The rig has a small float on a two-foot leader positioned midway between the hooked bait and a swivel. A sinker was placed on the main fishing line above the swivel toward the reel.
Bates fit a rattle in his Santee rig and used 80-pound leaders with 60-pound braided lines, from 7.5-foot heavy-action spinning rods. A two-ounce weight and an 8/0 circle hook completed his Santee set up.
The Fight Begins
As a rule, Bates releases all the catfish caught on his trips that weigh less than 15 pounds. The boys had caught a pair of “keeper” blue cats weighing 10 and 13 pounds that day. Then, at about noon, a rod bowed tightly, indicating that it had hooked one fighter of a catfish.
Grandmom Sally videoed the battle between her grandsons and the cat, with Bates helping the youngsters muscle the fish toward their bass boat.

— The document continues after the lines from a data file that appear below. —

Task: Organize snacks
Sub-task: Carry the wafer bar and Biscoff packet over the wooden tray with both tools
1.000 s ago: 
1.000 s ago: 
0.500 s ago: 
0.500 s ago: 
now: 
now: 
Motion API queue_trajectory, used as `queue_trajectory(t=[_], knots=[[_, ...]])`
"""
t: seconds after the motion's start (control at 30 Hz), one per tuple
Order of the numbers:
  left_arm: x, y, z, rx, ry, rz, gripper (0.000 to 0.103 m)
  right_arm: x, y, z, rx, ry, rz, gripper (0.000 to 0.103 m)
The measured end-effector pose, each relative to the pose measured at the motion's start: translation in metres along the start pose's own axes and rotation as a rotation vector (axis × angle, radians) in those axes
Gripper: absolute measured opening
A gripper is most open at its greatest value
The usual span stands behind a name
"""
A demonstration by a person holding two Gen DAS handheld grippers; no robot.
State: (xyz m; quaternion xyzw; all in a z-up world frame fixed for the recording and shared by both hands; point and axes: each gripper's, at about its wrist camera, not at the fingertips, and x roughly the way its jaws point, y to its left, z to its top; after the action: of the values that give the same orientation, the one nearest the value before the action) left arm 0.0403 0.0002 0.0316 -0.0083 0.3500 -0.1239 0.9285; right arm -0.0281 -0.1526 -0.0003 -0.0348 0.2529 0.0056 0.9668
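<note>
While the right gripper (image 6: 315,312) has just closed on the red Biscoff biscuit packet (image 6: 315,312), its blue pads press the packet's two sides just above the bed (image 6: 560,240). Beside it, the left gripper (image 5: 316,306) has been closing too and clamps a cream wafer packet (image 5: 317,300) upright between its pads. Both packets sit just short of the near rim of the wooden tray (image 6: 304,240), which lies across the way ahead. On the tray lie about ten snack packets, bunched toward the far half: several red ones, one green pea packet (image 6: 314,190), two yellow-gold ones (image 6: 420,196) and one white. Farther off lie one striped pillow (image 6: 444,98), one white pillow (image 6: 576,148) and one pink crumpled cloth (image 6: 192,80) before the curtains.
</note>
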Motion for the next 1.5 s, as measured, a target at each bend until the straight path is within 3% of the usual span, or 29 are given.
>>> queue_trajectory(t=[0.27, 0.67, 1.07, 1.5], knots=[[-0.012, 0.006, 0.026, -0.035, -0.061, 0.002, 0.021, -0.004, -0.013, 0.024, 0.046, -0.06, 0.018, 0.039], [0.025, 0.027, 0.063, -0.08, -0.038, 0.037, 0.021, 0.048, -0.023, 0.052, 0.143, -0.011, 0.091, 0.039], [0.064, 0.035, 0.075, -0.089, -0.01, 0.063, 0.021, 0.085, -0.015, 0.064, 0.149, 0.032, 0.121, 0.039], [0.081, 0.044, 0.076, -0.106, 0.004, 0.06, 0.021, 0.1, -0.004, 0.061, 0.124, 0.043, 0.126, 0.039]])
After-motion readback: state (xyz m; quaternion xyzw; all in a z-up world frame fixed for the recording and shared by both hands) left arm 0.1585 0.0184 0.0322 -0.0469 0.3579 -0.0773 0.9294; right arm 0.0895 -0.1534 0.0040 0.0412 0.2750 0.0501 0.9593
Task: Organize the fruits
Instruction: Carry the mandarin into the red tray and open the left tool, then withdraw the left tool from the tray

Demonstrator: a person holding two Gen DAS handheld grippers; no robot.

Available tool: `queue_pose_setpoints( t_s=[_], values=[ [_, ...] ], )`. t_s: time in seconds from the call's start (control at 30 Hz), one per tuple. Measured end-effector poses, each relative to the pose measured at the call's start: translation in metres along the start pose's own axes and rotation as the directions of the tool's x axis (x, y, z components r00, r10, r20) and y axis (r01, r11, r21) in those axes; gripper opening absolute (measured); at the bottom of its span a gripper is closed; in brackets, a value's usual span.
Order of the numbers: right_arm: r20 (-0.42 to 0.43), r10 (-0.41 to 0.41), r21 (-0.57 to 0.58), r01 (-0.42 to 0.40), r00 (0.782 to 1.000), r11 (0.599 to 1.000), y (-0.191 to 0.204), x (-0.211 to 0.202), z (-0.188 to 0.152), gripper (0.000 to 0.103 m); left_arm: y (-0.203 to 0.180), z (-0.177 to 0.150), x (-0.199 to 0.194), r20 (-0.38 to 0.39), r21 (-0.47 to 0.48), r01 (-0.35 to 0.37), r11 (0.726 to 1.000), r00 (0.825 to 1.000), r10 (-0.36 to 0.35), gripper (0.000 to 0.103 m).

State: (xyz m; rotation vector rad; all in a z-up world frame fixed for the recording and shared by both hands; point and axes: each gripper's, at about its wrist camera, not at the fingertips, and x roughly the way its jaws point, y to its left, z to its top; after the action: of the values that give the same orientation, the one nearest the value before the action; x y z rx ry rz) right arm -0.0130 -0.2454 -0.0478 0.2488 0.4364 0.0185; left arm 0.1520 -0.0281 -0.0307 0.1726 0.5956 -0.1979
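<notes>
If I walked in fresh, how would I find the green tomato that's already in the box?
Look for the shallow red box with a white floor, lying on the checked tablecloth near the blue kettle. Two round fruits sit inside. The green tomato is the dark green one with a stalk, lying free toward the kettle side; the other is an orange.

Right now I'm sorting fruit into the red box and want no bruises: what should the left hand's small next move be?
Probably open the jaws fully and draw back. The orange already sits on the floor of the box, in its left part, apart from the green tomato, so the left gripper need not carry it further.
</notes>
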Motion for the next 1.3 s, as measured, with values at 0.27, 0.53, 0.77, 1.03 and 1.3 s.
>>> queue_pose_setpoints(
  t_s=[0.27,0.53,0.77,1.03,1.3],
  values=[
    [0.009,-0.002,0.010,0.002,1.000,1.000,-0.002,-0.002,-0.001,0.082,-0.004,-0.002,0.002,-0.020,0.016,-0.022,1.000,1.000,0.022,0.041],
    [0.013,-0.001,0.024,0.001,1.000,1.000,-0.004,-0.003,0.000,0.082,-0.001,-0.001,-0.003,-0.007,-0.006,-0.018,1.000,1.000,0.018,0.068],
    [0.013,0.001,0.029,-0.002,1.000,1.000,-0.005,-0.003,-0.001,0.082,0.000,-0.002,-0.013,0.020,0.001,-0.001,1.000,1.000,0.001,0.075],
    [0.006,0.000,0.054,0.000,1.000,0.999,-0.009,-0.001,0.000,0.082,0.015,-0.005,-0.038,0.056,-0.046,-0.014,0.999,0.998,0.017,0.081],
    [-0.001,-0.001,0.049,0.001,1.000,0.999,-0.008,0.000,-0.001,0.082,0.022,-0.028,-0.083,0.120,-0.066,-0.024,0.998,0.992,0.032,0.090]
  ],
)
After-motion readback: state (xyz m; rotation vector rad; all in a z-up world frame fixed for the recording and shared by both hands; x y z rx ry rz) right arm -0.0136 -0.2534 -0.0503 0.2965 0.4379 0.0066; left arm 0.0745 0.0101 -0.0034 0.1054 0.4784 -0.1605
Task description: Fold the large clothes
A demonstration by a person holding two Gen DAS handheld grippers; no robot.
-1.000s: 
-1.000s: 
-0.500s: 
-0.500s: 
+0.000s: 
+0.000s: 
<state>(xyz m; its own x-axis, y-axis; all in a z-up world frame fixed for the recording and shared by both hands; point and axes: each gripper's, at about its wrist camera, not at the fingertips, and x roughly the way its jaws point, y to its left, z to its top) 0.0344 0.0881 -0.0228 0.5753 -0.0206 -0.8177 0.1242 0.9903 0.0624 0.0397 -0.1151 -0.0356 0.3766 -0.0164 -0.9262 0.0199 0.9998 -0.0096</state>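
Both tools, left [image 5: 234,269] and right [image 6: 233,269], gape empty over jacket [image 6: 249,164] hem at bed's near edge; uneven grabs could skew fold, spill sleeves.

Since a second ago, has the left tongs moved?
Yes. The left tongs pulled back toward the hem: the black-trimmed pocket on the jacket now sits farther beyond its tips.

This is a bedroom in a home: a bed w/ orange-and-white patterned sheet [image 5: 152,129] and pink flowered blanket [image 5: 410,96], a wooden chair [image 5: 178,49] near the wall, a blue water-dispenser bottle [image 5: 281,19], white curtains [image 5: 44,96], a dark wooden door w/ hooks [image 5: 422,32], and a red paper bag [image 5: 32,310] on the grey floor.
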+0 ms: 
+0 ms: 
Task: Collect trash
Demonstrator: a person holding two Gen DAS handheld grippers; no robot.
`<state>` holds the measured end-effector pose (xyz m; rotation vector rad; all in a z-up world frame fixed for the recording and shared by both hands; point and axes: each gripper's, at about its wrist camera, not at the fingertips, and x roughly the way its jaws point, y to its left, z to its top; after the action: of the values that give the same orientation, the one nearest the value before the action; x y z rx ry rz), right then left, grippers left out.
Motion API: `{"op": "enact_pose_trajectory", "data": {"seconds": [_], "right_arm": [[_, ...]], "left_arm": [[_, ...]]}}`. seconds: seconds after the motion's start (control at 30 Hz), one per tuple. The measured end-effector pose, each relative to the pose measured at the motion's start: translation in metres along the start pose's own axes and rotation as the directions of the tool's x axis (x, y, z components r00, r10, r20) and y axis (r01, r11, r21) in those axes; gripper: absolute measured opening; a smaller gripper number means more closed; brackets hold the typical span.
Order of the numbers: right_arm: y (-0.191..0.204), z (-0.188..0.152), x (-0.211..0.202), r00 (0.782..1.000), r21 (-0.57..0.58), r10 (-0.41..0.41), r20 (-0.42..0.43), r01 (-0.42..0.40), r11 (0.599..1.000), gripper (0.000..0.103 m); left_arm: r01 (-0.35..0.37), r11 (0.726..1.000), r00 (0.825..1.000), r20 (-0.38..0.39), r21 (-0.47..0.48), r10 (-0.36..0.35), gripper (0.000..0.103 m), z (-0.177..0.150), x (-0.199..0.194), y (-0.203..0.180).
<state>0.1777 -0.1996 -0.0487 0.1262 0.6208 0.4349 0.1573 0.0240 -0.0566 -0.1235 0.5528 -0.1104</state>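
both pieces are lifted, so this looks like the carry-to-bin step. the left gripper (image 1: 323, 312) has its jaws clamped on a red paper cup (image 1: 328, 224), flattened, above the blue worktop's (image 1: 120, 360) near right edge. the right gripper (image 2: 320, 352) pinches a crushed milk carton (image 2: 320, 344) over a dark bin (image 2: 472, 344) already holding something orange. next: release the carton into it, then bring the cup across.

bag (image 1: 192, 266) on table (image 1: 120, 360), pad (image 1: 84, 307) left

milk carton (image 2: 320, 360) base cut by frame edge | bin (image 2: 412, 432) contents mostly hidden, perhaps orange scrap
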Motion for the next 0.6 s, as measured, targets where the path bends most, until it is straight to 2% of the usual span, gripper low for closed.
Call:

“All I did was hold up the rod while the boys cranked the reel handle,” said Bates, a resident of Sherman, Texas. “That catfish was a tough one for ‘em.”
Catching a Colossal Cat

When the fish drew close to their boat, Bates manned the net and hauled the massive cat aboard. Both young boys were wild with excitement, as shown in the video made by Sally.
Young Sam said the catfish was as big as he was, and Ford couldn’t believe they boated a catfish that size.
Bates weighed the fish on a scale in his boat at 49.4 pounds. He said fish that heavy are rare on Texoma, though he catches plenty of 10- to 30-pounders with clients.
After the blue cat was weighed and photographed, Bates released it back into Texoma.
“That fish just whipped those two youngsters,” Bates said happily. “I’m sure they had no trouble falling asleep that night.”